[TO DO]:
The listing below should be written out word for word, with its pictures removed.
[DATASET EXCERPT Boundary: Start]
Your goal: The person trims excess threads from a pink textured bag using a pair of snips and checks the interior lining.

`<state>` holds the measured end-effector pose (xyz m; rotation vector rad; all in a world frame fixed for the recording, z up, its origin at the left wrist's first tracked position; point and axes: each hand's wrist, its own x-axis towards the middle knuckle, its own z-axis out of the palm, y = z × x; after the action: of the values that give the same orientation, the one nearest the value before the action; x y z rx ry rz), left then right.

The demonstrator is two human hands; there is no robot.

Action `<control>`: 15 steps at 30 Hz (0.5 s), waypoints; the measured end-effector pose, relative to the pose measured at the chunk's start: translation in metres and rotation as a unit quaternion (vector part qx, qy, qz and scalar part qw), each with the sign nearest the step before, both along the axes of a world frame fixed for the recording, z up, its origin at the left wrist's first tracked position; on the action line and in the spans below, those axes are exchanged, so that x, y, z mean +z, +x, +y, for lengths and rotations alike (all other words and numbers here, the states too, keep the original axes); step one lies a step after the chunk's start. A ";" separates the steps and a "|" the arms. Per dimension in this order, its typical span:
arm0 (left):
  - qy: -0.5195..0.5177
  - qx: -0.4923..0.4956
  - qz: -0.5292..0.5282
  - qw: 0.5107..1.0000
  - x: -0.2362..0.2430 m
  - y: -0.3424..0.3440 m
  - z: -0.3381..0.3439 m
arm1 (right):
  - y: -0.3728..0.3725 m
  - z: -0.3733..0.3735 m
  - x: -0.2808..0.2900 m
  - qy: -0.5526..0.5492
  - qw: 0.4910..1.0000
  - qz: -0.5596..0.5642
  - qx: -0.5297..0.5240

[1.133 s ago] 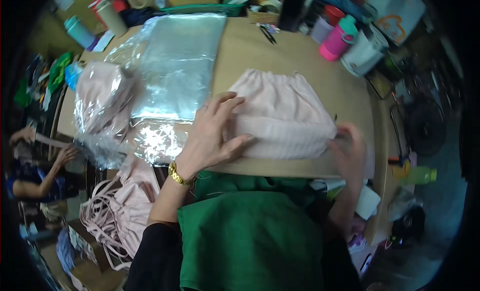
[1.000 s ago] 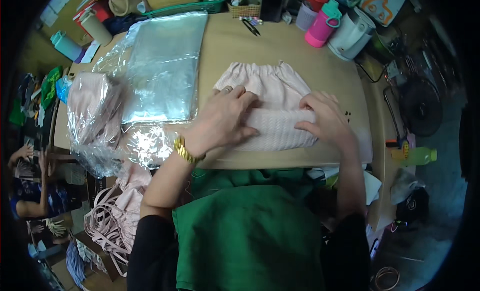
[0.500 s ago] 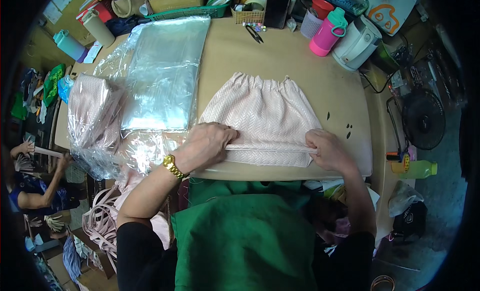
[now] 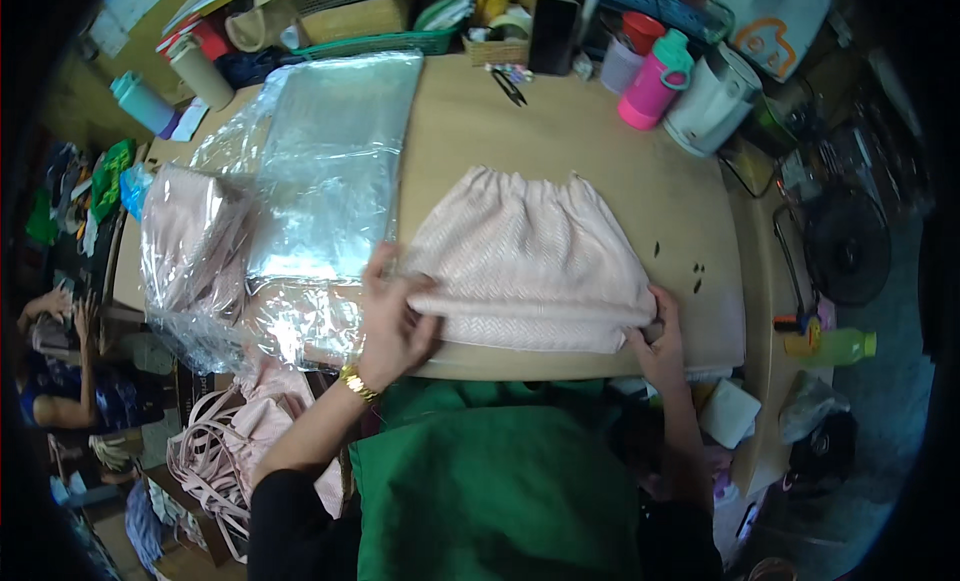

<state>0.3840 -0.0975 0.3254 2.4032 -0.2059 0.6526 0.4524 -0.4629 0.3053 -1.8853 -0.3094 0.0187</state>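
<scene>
A pale pink bag [image 4: 530,246] of woven-textured material lies flat on the table, its gathered top pointing away from me. Across its lower part runs a raised fold, with a flat strip of the bag nearer to me. My right hand [image 4: 658,341] grips the bag's lower right corner, thumb below and fingers curled round the end of the fold. At the left end of the fold is my left hand [image 4: 392,316], a gold watch on its wrist. Its fingers are spread and a little blurred beside the bag's edge.
Clear plastic sleeves [image 4: 330,161] lie stacked left of the bag, next to a plastic-wrapped pink bundle [image 4: 190,236]. Thread snips [image 4: 508,87], a phone [image 4: 553,36], a pink bottle [image 4: 652,86] and a kettle [image 4: 712,99] stand or lie farther back. Pink straps [image 4: 205,446] hang lower left; another person [image 4: 75,381] works beyond.
My left hand has gone from pressing on the bag to spread fingers at its left edge. My right hand has shifted its grip round the lower right corner. The whole view has tilted slightly.
</scene>
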 end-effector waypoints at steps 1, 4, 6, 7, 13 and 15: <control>-0.126 0.078 0.015 0.989 -0.004 -0.005 -0.003 | -0.007 0.004 0.006 -0.009 1.000 0.021 0.010; -0.283 0.008 0.105 0.953 -0.025 -0.009 0.010 | -0.002 0.016 0.005 0.089 0.995 0.038 0.025; -0.303 -0.020 0.103 0.947 -0.008 -0.002 0.010 | 0.007 0.004 -0.006 0.122 0.991 0.058 0.010; -0.361 -0.040 0.136 0.922 -0.001 -0.002 0.013 | 0.012 0.000 -0.009 0.160 0.984 0.081 0.011; -0.346 0.011 0.152 0.926 -0.029 0.010 0.019 | 0.020 -0.011 -0.033 0.108 0.990 0.061 -0.073; -0.307 0.018 0.136 0.942 -0.041 0.009 0.018 | 0.018 -0.016 -0.034 0.000 0.994 0.060 -0.092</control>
<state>0.3933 -0.0794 0.2847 1.8601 0.1438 0.3246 0.4702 -0.4792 0.2709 -1.8962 -0.0519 0.0078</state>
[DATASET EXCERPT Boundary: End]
[RESULT]:
Your goal: The person trims excess threads from a pink textured bag using a pair of snips and checks the interior lining.

`<state>` holds the measured end-effector pose (xyz m; rotation vector rad; all in a world frame fixed for the recording, z up, its origin at the left wrist's first tracked position; point and axes: each hand's wrist, its own x-axis towards the middle knuckle, its own z-axis out of the palm, y = z × x; after the action: of the values that give the same orientation, the one nearest the value before the action; x y z rx ry rz), left then right.

The demonstrator is two human hands; there is no robot.

Action `<control>`: 15 steps at 30 Hz (0.5 s), waypoints; the measured end-effector pose, relative to the pose measured at the chunk's start: translation in metres and rotation as a unit quaternion (vector part qx, qy, qz and scalar part qw), each with the sign nearest the step before, both along the axes of a world frame fixed for the recording, z up, its origin at the left wrist's first tracked position; on the action line and in the spans below, those axes are exchanged, so that x, y, z mean +z, +x, +y, for lengths and rotations alike (all other words and numbers here, the states too, keep the original axes); step one lies a step after the chunk's start. A ";" separates the steps and a "|" the arms. Per dimension in this order, its typical span:
arm0 (left):
  - qy: -0.5195..0.5177
  - qx: -0.4923..0.4956
  - qz: -0.5292..0.5282
  - qw: 0.5107..1.0000
  - x: -0.2362..0.2430 m
  - y: -0.3424..0.3440 m
  - z: -0.3381..0.3439 m
arm1 (right):
  - y: -0.3728..0.3725 m
  - z: -0.3733..0.3735 m
  - x: -0.2808..0.2900 m
  - qy: -0.5526..0.5492
  - qw: 0.4910..1.0000
  - qz: -0.5596..0.5642
  - qx: -0.5297..0.5240

[1.133 s ago] 
[1.000 s ago] 
[0.500 s ago] 
[now] 

<state>0.3840 -0.0975 0.3254 2.4032 -0.2059 0.6526 0.4524 -0.4629 0.3053 -1.8853 -0.3094 0.0187</state>
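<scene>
A pale pink bag [image 4: 530,246] of woven-textured material lies flat on the table, its gathered top pointing away from me. Across its lower part runs a raised fold, with a flat strip of the bag nearer to me. My right hand [image 4: 658,341] grips the bag's lower right corner, thumb below and fingers curled round the end of the fold. At the left end of the fold is my left hand [image 4: 392,316], a gold watch on its wrist. Its fingers are spread and a little blurred beside the bag's edge.
Clear plastic sleeves [image 4: 330,161] lie stacked left of the bag, next to a plastic-wrapped pink bundle [image 4: 190,236]. Thread snips [image 4: 508,87], a phone [image 4: 553,36], a pink bottle [image 4: 652,86] and a kettle [image 4: 712,99] stand or lie farther back. Pink straps [image 4: 205,446] hang lower left; another person [image 4: 75,381] works beyond.
My left hand has gone from pressing on the bag to spread fingers at its left edge. My right hand has shifted its grip round the lower right corner. The whole view has tilted slightly.
</scene>
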 end-effector waypoints at steps 1, 4, 6, 7, 13 and 15: <control>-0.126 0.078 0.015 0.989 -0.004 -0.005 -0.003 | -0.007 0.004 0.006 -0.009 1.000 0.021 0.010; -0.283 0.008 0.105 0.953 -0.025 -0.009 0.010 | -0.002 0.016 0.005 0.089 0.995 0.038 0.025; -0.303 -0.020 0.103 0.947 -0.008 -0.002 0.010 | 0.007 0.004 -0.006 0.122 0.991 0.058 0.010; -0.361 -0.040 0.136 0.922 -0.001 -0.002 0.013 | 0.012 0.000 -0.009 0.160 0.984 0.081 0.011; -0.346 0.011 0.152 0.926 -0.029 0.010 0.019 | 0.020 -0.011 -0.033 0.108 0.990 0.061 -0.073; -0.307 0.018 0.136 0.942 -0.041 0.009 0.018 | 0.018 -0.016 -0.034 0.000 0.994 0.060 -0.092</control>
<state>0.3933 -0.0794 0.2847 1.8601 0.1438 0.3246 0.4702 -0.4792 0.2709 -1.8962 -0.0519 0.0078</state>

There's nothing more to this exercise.